Saturday, November 29, 2008

glow little glow worm, glow and glimmer



Well, I am officially glowing. And not because I am overflowing with happiness or anything like that. I had my iodine radiation pills yesterday. I went to the hospital to take them, fully expecting some guy wearing a space suit to bring me the pills based on what others had told me. Well, I was disappointed. A tech wearing plain old scrubs brought me the pills. They were in a lead box, which could have made things a little exciting, but he opened it up for me and handed me the plastic canister the pills were in. What's exciting about that? Not much. But I am officially radioactive and am in isolation for a few days. I also have to flush the toilet three times every time I pee. It's annoying.

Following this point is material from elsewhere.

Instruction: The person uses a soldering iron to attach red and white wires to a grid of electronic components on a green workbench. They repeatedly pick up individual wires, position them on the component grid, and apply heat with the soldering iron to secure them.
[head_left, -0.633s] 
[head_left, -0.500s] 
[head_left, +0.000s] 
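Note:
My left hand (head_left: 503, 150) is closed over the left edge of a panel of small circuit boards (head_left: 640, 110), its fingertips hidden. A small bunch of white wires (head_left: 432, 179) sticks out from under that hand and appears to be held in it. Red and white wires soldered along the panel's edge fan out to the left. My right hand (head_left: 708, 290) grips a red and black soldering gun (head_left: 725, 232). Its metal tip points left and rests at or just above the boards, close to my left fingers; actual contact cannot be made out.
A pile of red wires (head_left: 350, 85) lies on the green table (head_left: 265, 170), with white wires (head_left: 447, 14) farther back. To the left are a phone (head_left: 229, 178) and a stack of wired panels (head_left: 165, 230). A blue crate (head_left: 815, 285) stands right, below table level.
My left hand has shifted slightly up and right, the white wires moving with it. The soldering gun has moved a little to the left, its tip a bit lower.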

Saturday, November 22, 2008

normal [redefined]

i only know what day it is by looking at the letter on the tab of my medicine container/organizer thing. (yes, i have one of those. it's orange.)
spending an entire day in pajamas is acceptable.
sleeping the entire day is also acceptable.
there is nothing good on daytime tv.
or nighttime tv. thank goodness for netflix.
i have suddenly become aware of all the disgusting preservatives and other unpronounceable chemicals i have been putting into my body for the past 24 years.
but i still crave mexican.
i used to think compression stockings were for old people. but now i have a pair. i am wearing them right now. they are useful during all of my lying around time.
i have a new appreciation for really good nurses. and doctors.
God does not get surprised.
but He will cry with you if you need Him to.

i used to think of cancer as something that happens to other people.
but cancer has happened to me.

Tuesday, November 4, 2008

On my knees

God has shown me that in stormy seasons of life it is OK to be emotional. It is OK to be sorrowful and it is OK to be distressed. But it is not OK to disobey God...even when I am emotional, sorrowful, or distressed. During this storm in my life I have two choices: fall apart or fall to my knees. One will leave me ragged and hopeless. The other will leave me in the arms of a Strong Tower, a giver of peace. Today I choose to fall to my knees and I pray that tomorrow I'll have the wisdom and strength to make that same choice.